Identify the loops, recursion, array traversals that repeat.

  • Primary operation: Nested loops comparing characters of each string at the same position.
  • How many times: Outer loop runs up to the length of the shortest string; inner loop runs for each string in the array.
How Execution Grows With Input

As we add more strings or longer strings, the comparisons increase.
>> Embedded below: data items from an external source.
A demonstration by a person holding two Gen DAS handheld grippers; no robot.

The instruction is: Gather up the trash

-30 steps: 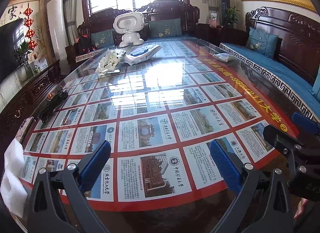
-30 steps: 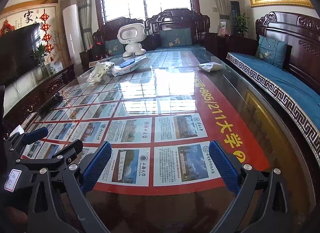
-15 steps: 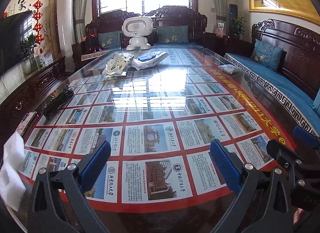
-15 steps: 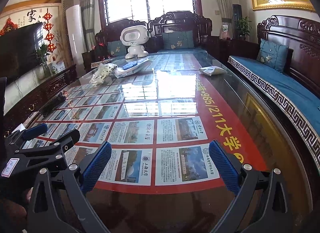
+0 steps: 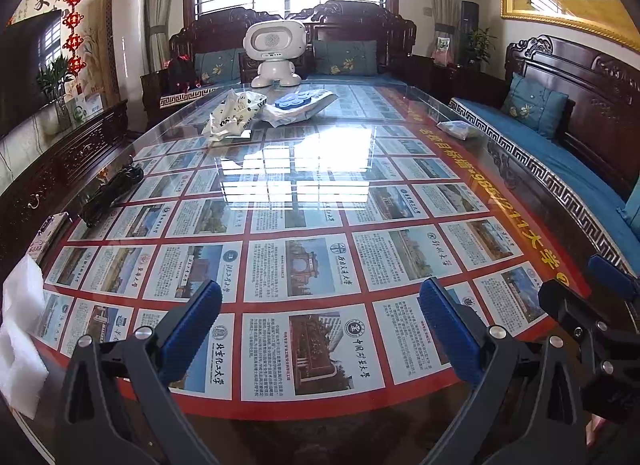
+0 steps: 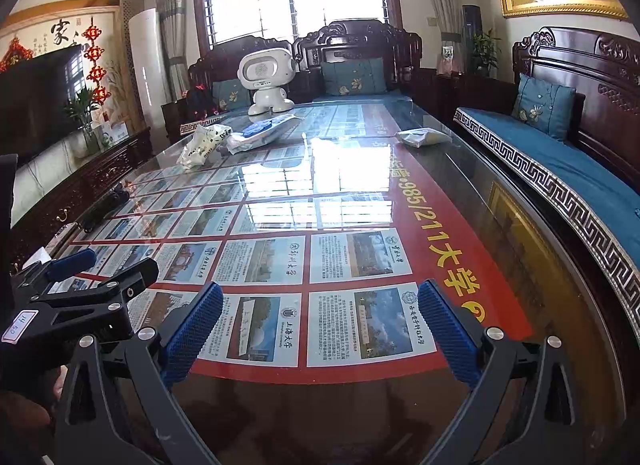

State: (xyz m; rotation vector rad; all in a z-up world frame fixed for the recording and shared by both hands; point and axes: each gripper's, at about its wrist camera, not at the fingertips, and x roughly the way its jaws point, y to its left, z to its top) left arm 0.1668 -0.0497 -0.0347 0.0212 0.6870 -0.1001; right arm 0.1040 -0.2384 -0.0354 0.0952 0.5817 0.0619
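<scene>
A crumpled white plastic bag [image 5: 234, 115] lies at the far end of the glass-topped table [image 5: 320, 177]; it also shows in the right wrist view [image 6: 204, 143]. Beside it lies a flat white and blue packet [image 5: 298, 105], also in the right wrist view [image 6: 262, 131]. A small pale packet [image 5: 458, 129] lies near the right edge, also in the right wrist view [image 6: 422, 137]. A white foam piece [image 5: 22, 329] sits at the near left edge. My left gripper [image 5: 320, 325] is open and empty over the near edge. My right gripper [image 6: 320, 325] is open and empty beside it.
A white toy robot [image 5: 276, 51] stands at the table's far end. A black object [image 5: 112, 193] and a small box [image 5: 46, 235] lie along the left edge. Dark wooden benches with blue cushions [image 5: 560, 169] run along the right and far sides.
Both grippers have risen and tilted a little, so the far end of the table sits lower in view. Both stay open. Nothing on the table has moved.
</scene>
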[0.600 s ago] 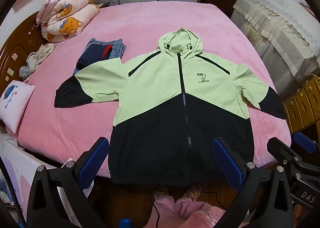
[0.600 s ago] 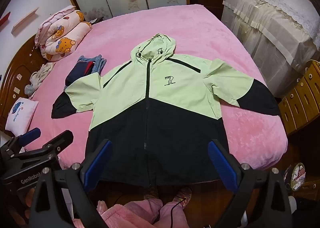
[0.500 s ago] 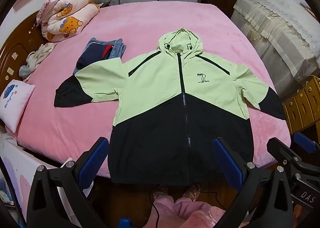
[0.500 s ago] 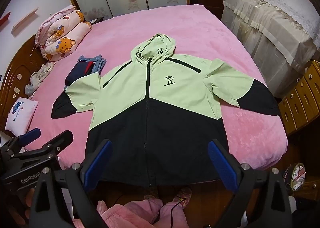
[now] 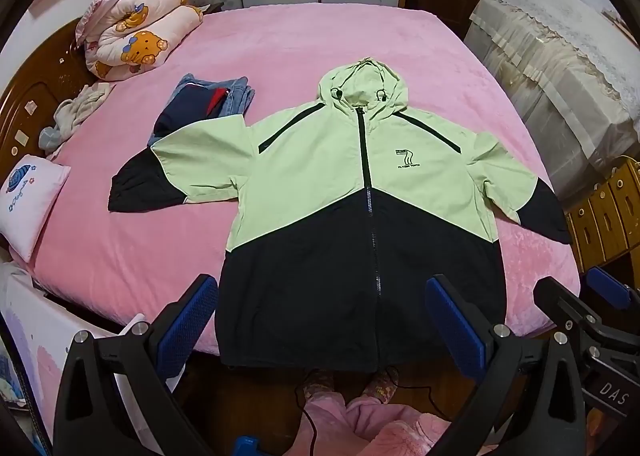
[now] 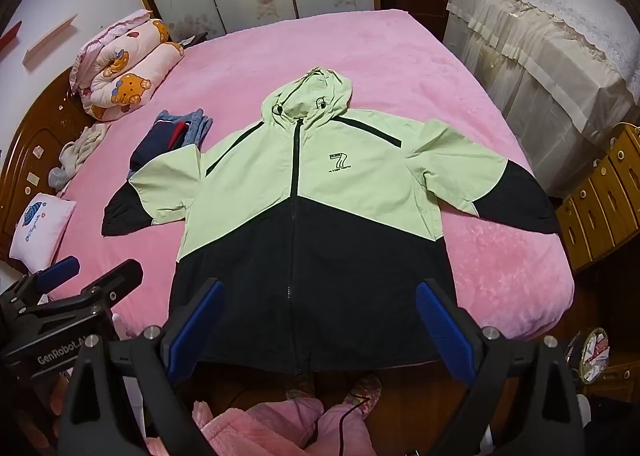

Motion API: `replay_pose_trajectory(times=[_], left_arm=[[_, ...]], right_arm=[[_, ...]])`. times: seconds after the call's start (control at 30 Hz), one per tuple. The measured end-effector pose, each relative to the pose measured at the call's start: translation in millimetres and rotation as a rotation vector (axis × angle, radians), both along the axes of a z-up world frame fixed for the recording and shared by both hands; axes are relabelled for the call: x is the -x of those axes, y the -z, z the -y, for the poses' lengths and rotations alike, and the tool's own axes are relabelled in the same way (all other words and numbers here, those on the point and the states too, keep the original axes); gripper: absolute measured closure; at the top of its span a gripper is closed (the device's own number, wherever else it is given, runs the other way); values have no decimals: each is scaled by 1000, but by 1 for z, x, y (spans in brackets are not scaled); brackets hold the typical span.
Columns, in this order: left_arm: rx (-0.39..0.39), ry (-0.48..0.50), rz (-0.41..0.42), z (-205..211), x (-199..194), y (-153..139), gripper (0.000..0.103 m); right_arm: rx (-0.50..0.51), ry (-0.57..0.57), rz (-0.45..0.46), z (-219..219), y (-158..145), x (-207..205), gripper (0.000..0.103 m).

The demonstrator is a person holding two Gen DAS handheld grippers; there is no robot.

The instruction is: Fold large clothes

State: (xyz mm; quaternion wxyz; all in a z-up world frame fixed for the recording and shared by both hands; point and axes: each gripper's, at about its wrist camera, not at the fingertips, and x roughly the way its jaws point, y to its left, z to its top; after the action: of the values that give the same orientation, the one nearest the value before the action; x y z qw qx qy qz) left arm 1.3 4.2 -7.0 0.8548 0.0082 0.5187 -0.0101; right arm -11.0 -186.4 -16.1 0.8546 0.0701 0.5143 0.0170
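Note:
A light green and black hooded jacket lies flat and zipped on the pink bed, front up, both sleeves spread outward, its hem hanging over the near edge. My left gripper hovers above the hem, open, blue pads wide apart with nothing between them. My right gripper is likewise open over the hem and holds nothing. In the left wrist view the right gripper shows at the right edge; in the right wrist view the left gripper shows at the left.
A stack of folded clothes lies beside the jacket's left sleeve. A rolled bear-print quilt and a small pillow sit by the wooden headboard. A draped cabinet and drawers stand right. A person's slippered feet stand below.

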Motion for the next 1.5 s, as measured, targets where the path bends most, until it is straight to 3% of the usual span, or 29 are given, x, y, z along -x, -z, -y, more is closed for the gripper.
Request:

Input Size (n = number of strings)Approx. Operations
10 strings, each length 5About 50 character comparisons
100 strings, each length 5About 500 character comparisons
100 strings, each length 100Up to 10,000 character comparisons

Pattern observation: The work grows roughly with the product of the number of strings and the length of the shortest string.

Final Time Complexity

Time Complexity: O(n * m)

This means the time grows with the number of strings (n) times the length of the shortest string (m).

Common Mistake

[X] Wrong: "The time depends only on the number of strings, not their length."

[OK] Correct: We must check characters one by one, so longer strings mean more work even if the number of strings stays the same.

Interview Connect

Understanding this helps you explain how your solution scales and shows you can analyze nested loops clearly.

Self-Check

"What if we sorted the strings first and only compared the first and last strings? How would the time complexity change?"